WikiLeaks founder Julian Assange, German chancellor Angela Merkel and pop music heartthrob Justin Bieber are among the 100 “most influential people in the world,” Time magazine announced.
The yearly list also included 30-year-old Wael Ghonim, the Google executive who became the hero of the Egyptian revolution.
“Wael Ghonim embodies the youth who constitute the majority of Egyptian society,” read a profile in the magazine penned by influential Egyptian politician Mohamed ElBaradei, a potential presidential candidate.
“By emphasising that the regime would listen only when citizens exercised their right of peaceful demonstration and civil disobedience, Wael helped initiate a call for a peaceful revolution,” added ElBaradei, a former chief of the UN atomic agency.
Other nods to the popular Arab uprisings in North Africa and the Middle East included Hamada Ben Amor, a Tunisian rapper better known as El General, whose song Rais Lebled (Mister President) helped inspire the rebellion that ousted president Zine El Abidine Ben Ali after 23 years in power.
There were, however, some contradictions in the list.
Saif al-Islam Kadhafi, whom the magazine dubbed a “motormouth” for his vows to crush a popular rebellion in Libya, was included but not his father, Libyan strongman Muammar Gaddafi.
US President Barack Obama, his wife Michelle, Vice-President Joe Biden and Secretary of State Hillary Clinton were listed, but not the leaders of Asian giants China and India.
And yet the list included the likes of South Korean pop idol and actor Rain, Gossip Girl TV drama star Blake Lively and Bieber.
Pop diva Lady Gaga, famous for bizarre costumes and chart-topping dance music, featured in the 2010 list but was a surprising omission this year.
Britain’s royal couple Prince William and Kate Middleton, due to wed next week in a highly anticipated ceremony to be beamed around the world, appear together as an entry.
Receiving praise from conservative radio host Rush Limbaugh was US Representative Michele Bachmann of Minnesota, a conservative Tea Party favourite seen as a likely 2012 presidential contender who said she was “humbled” by Time’s selection.
“If she were liberal, she’d be celebrated from the mountaintops.
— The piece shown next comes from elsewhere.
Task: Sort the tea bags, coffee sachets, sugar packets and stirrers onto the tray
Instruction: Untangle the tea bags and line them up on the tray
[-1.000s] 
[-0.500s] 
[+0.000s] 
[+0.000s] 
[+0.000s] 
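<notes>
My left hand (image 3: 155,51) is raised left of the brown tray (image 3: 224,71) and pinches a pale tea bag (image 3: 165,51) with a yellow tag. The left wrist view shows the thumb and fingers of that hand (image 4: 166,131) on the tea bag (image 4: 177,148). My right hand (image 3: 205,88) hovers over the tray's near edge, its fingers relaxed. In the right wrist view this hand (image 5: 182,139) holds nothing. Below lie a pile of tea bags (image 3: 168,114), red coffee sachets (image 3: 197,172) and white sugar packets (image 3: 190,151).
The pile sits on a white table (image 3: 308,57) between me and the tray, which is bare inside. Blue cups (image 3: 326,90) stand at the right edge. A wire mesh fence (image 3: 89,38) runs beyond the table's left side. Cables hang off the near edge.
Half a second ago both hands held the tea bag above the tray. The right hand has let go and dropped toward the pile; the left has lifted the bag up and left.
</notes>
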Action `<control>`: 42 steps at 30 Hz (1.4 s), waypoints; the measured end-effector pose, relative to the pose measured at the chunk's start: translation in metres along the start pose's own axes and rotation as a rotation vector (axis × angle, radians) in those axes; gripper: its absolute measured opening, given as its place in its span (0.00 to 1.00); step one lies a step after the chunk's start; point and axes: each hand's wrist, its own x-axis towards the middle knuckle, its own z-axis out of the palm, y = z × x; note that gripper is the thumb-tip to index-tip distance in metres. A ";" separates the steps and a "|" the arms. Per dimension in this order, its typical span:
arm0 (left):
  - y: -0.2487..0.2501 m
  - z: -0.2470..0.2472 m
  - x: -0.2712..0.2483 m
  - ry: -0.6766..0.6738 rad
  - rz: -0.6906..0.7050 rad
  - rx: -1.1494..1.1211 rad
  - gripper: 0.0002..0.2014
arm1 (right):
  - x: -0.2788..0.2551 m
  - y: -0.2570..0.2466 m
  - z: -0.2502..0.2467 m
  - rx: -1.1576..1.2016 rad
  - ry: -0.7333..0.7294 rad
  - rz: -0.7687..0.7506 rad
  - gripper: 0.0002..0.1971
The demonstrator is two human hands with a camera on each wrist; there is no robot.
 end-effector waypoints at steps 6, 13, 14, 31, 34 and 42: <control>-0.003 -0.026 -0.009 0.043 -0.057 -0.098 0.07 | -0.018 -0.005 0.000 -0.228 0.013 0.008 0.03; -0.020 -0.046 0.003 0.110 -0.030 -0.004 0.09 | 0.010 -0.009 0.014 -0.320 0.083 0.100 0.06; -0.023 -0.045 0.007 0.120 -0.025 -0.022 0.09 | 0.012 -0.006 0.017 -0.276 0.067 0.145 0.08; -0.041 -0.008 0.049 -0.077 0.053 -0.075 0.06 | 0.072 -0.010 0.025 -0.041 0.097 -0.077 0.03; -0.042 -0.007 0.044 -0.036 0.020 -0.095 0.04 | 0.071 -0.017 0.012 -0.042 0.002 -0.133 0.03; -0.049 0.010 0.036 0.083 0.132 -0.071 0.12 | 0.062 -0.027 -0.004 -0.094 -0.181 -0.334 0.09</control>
But she’s conservative,” Limbaugh wrote in an essay accompanying Bachmann’s selection.
“So because she is smart, talented and accomplished and a natural leader – not to mention attractive – the left brands her as a flame-throwing lightweight. They underestimate her at their own risk.”
“Tiger Mother” Amy Chua was also featured. Her confessional book detailing her no-nonsense Chinese-inspired parenting philosophy scandalised Western sensibilities but nevertheless shot to the top of sales charts.
The list included Facebook founder Mark Zuckerberg, DVD rental and video streaming firm Netflix chief executive Reed Hastings, Brazil’s first female president Dilma Rousseff, European Bank head Jean-Claude Trichet and French President Nicolas Sarkozy.
“They are artists and activists, reformers and researchers, heads of state and captains of industry. Their ideas spark dialogue and dissent and sometimes even revolution,” Time wrote.
The US weekly has said its often counter-intuitive choices are “not about the influence of power but the power of influence”.